Dia mengatakan hingga akhir tahun, pertumbuhan kredit perbankan tetap optimistis berada di kisaran 10-12 persen, atau tak banyak terpengaruh dengan perubahan tingkat bunga. “Kalau pertumbuhan kredit saat ini melambat memang karena dari sisi demand-nya menurun, selama pertumbuhan ekonomi meningkat, pertumbuhan kredit juga mengikuti.”
Sementara itu, Direktur PT Bank Central Asia Tbk (BCA) Suwignyo mengatakan pihaknya akan menaikkan bunga kredit karena BI kembali menaikkan bunga acuan. “Kemungkinan semua bank akan menaikkan bunganya, kan tabungan deposito naik ya otomatis rugi dong bank,” ucapnya.

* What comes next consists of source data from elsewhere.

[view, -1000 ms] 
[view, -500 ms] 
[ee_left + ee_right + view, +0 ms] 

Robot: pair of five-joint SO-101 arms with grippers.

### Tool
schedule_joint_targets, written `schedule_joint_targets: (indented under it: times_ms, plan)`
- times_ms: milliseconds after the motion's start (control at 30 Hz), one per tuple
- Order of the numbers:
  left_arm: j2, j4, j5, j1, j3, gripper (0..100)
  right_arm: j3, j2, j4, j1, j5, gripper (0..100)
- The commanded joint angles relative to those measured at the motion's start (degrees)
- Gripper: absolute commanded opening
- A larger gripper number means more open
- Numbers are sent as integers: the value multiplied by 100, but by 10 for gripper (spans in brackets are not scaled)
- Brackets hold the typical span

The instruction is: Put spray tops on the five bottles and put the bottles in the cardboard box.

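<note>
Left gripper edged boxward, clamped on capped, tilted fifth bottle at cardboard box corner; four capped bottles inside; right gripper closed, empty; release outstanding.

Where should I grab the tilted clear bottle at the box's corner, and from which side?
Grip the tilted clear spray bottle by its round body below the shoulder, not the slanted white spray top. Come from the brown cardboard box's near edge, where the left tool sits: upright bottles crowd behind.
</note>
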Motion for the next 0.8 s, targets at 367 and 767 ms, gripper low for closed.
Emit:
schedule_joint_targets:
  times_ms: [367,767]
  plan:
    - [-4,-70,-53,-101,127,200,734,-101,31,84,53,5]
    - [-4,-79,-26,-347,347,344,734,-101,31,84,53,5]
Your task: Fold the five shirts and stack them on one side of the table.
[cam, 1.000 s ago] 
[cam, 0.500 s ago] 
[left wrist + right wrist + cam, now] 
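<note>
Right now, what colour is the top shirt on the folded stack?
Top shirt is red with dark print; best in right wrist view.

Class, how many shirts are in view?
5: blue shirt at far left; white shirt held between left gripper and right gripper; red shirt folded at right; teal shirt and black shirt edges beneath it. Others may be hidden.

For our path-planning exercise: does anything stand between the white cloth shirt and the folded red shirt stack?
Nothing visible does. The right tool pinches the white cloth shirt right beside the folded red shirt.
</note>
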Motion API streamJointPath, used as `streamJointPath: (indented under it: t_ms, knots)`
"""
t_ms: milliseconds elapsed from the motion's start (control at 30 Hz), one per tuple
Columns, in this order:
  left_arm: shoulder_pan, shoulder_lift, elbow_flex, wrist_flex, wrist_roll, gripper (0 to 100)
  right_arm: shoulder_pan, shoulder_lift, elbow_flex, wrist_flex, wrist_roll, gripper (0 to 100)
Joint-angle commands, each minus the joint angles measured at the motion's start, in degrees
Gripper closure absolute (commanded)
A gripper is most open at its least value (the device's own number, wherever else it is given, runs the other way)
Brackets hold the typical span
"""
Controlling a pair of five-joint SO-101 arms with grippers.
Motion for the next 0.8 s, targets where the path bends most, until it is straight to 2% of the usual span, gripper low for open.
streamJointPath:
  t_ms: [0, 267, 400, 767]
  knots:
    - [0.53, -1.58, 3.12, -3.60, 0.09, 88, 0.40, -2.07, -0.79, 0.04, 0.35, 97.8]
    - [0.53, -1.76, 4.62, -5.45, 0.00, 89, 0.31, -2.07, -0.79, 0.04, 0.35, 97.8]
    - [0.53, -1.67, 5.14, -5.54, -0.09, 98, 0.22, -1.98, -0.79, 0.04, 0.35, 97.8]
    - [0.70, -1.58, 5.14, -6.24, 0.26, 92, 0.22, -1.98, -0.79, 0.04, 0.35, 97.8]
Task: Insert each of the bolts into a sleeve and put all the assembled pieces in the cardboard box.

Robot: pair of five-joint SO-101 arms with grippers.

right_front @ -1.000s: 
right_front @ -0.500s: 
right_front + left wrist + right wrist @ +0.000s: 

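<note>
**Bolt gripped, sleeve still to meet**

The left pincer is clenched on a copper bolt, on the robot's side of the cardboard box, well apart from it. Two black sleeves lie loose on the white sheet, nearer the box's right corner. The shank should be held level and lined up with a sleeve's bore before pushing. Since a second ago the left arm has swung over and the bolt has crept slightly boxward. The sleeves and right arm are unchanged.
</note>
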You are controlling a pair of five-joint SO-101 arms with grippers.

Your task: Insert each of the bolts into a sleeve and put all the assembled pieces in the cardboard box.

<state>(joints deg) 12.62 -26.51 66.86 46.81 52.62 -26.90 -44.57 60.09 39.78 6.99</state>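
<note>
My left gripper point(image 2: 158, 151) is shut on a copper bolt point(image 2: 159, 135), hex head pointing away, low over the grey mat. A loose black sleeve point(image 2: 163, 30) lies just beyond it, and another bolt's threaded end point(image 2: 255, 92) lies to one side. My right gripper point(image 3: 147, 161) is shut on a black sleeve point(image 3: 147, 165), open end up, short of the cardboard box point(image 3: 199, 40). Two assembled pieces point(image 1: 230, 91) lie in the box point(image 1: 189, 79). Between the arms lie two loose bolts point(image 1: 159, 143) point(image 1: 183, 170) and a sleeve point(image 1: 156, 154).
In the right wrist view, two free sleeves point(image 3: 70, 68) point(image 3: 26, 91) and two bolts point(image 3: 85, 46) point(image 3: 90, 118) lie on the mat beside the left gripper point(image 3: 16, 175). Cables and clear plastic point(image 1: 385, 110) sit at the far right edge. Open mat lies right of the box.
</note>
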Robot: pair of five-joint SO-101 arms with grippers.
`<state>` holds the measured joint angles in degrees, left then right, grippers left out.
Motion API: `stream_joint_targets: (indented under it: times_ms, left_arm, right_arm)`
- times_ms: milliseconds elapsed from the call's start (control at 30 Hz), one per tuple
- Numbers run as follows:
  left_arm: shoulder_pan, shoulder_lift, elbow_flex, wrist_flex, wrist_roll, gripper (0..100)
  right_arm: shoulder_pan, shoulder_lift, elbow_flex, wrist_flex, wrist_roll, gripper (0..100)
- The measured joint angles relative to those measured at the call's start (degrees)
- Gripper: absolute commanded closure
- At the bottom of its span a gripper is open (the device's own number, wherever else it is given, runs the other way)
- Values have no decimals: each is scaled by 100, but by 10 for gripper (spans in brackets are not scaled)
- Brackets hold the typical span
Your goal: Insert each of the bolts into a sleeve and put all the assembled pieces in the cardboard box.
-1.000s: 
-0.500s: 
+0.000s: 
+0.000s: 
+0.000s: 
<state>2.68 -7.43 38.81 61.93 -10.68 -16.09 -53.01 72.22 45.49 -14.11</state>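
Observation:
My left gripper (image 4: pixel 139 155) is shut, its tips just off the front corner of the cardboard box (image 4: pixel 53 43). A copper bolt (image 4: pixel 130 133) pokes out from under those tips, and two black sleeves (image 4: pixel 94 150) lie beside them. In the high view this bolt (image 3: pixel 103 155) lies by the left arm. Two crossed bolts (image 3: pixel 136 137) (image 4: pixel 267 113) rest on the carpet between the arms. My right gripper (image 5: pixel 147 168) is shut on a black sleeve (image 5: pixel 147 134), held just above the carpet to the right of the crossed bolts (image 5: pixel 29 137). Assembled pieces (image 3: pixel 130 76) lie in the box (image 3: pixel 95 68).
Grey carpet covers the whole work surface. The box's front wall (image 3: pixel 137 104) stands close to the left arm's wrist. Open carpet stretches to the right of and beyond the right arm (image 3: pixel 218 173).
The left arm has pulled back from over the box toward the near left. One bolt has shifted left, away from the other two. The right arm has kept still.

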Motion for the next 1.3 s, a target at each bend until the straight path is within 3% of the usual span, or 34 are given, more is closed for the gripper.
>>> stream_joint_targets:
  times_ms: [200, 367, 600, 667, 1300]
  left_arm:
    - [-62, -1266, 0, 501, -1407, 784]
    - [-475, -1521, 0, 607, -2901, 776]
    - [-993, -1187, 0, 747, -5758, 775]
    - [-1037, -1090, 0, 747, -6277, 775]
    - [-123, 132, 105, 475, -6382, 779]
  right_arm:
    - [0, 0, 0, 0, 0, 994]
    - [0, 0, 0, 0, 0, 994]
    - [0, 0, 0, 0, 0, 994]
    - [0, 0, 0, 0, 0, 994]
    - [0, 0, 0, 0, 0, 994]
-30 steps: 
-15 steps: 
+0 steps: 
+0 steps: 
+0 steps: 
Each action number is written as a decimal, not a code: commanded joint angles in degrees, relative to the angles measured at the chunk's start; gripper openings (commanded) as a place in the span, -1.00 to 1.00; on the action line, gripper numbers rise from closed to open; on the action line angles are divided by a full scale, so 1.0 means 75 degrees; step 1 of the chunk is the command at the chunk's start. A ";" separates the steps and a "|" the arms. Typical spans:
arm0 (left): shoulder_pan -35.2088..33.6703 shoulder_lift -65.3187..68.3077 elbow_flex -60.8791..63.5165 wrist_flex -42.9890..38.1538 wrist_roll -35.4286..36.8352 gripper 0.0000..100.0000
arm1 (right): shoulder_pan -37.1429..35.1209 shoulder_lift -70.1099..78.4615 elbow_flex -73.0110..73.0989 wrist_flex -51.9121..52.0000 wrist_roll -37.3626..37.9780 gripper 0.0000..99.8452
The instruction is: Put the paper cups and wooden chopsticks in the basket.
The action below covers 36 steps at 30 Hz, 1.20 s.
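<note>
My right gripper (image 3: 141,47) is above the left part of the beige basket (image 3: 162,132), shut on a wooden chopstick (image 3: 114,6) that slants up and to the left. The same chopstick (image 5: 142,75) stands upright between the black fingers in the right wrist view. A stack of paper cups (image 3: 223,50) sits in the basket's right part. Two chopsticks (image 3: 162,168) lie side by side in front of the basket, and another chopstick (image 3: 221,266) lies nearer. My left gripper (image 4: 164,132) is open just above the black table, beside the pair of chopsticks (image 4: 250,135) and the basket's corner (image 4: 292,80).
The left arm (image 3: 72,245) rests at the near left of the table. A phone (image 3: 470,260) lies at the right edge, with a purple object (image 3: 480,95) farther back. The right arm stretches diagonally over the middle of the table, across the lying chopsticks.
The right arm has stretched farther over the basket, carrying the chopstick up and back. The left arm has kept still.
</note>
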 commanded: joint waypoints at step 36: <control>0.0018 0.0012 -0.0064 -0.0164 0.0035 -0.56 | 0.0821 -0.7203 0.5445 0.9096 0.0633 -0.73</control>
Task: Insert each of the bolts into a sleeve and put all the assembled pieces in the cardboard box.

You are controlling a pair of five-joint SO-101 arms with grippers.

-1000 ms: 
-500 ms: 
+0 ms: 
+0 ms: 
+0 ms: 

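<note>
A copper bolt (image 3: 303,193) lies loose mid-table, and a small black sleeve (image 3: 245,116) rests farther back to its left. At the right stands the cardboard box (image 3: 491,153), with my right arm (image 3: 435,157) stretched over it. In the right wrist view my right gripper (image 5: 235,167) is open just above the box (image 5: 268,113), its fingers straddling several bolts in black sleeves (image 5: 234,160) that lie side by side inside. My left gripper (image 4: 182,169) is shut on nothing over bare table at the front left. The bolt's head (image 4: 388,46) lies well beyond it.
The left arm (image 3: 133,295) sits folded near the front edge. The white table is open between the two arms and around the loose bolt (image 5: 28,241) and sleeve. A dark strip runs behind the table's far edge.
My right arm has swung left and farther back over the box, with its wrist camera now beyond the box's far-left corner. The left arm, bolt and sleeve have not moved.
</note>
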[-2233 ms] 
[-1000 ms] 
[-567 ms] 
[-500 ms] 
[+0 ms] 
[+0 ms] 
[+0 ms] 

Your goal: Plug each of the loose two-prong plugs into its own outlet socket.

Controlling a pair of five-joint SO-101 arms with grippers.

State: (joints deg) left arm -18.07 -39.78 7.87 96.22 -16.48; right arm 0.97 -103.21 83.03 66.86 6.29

Sebelumnya, saat kenaikan bunga acuan pertengahan Mei lalu BCA memilih untuk mempertahankan suku bunga kredit maupun deposito. Namun, menurut dia, jumlah kenaikan bunga kredit maupun deposito itu masih belum diputuskan. “Nanti akan dibahas dalam rapat direksi.”
Direktur PT Bank Tabungan Negara (Persero) Tbk Maryono menyampaikan hal serupa. Dia mengatakan kenaikan bunga acuan hingga dua kali ini menjadi signifikan karena total perubahan mencapai 50 basis poin. “Waktu naik 25 basis poin itu sangat kecil pengaruhnya ke suku bunga dana, tidak terpengaruh. Kemudian BI menaikkan lagi 25 basis poin, kami akan melihat pasar yang ada,” ucapnya.
Maryono juga optimistis tanpa adanya perubahan suku bunga, tingkat pertumbuhan kredit BTN sudah cukup menggembirakan. Adapun dalam tiga tahun terakhir pertumbuhan rata-rata mencapai 19-20 persen.
Ekonom Institute for Development of Economics and Finance Bhima Yudhistira Adhinegara berujar waktu yang dibutuhkan untuk transmisi kenaikan bunga acuan Bank Indonesia terhadap bunga kredit perbankan sekitar 1-3 bulan. “Sekarang saja dengan bunga kredit rata-rata 11,2 persen, pertumbuhan kredit di kisaran 8 persen, apalagi kalau kredit naik maka pertumbuhan kredit bisa terkontraksi,” katanya. Dia pun meragukan pertumbuhan kredit perbankan nasional tahun ini dapat mencapai dua digit. “Proyeksi hanya berada di kisaran 8,5-9 persen saja.”